More than two-thirds of cancer patients have one or more chronic diseases besides cancer. The purpose of this study was to get detailed insight into the combined effect of cancer and chronic diseases on general practitioner (GP) consultation rates.
From the NIVEL Primary Care Database we identified cancer patients with diabetes mellitus (n=629), osteoarthritis (n=425), coronary artery disease (n=466), COPD (n=383) or without a chronic disease (n=1507), diagnosed with cancer between 2002 and 2010. They were matched on sex, age, practice and chronic disease to 6645 non-cancer controls.
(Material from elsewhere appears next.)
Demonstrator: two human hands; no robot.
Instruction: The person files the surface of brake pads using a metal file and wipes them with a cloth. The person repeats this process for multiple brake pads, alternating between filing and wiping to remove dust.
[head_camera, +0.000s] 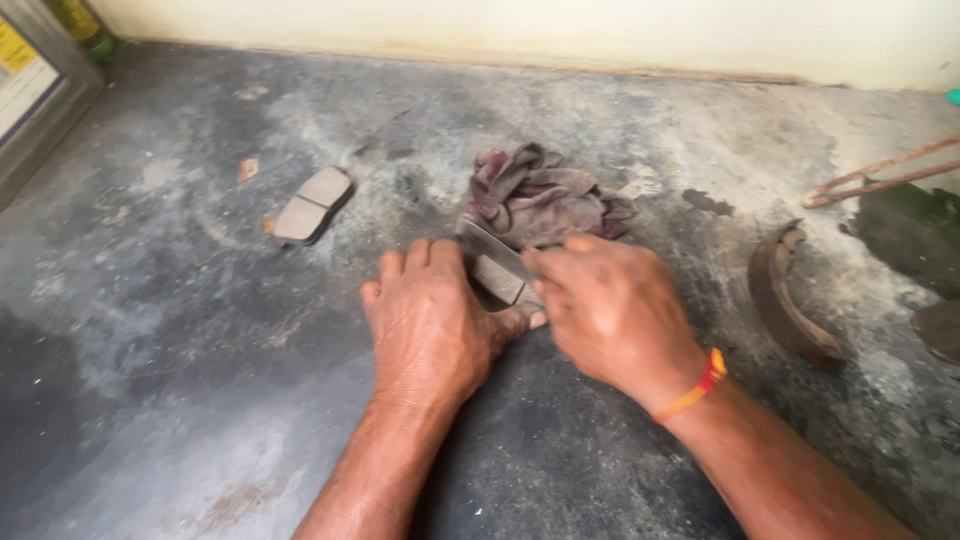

2–5 years after diagnosis, cancer patients without a chronic disease had on average 6.5 GP contacts per year, those with a comorbid disease almost twice as many (ranging from 10 for osteoarthritis to 12.4 for COPD). A similar difference was seen in non-cancer controls. The number of GP contacts for chronic diseases did not differ between cancer patients and controls. The increase in the number of GP consultations with age and number of chronic diseases was similar in cancer patients and controls. Consultation rates were similar in cancer patients and controls if they were stratified by number of chronic diseases while counting cancer as a chronic disease.
Two to five years after diagnosis, cancer leads to an increase in GP contacts that is similar to having a chronic disease. This increase does not differ between those with and without a chronic disease and cancer does not seem to increase the impact of having a chronic disease.